Molte persone esprimono il pensiero magico mediante qualche forma di “animismo”. Possiamo ad esempio pensare che il mondo sia in sintonia con i nostri desideri. Ma per fare questo dobbiamo implicitamente ammettere il fatto che esso debba avere una mente e un’anima.
Riflessioni conclusive sul pensiero magico
L’articolo si conclude con l’osservazione che è stata dimostrata una correlazione tra tendenza al pensiero magico e possibilità di andare incontro a qualche patologia psichiatrica (come la Schizofrenia), ma ciò avverrebbe solamente nei rari casi in cui il pensiero magico è in grado di interferire con la vita quotidiana, a causa della sua effettiva bizzarria.
Potremmo invece essere sorpresi del fatto che alcuni ricercatori hanno addirittura affermato che, al contrario, la totale assenza di pensiero magico sarebbe psicologicamente malsana. La mancanza di questa forma di ideazione sarebbe ad esempio correlata alla presenza di anedonia (l’incapacità di provare piacere). Inoltre, molte credenze magiche hanno ormai acquisito qualche elemento di validità scientifica. Un esempio su tutti: l’effetto placebo.

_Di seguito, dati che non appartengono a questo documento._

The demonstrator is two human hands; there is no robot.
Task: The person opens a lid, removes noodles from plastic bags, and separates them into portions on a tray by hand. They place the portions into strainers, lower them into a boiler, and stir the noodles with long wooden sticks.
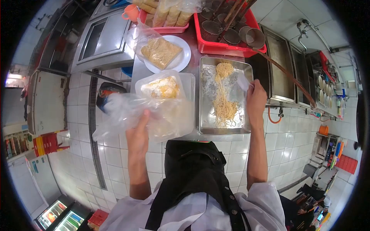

Personalmente ho trovato di grande interesse e curiosità le riflessioni e gli esempi riportati dall’autore dell’articolo. Rimango comunque della convinzione che non tutte le modalità di pensiero diverse dal metodo deduttivo tipico della scienza debbano essere intese come “pensiero magico”. Riflettere sul senso della vita, ricercare una ragione e un fine per le esperienze dolorose, chiedersi se siamo frutto del caso o di un disegno preordinato, sono solo alcuni dei tanti esempi che si potrebbero fare di pensiero che dimostra invece, in alcuni casi, una maturità intellettiva e uno spessore di personalità che definiscono una persona di grande valore.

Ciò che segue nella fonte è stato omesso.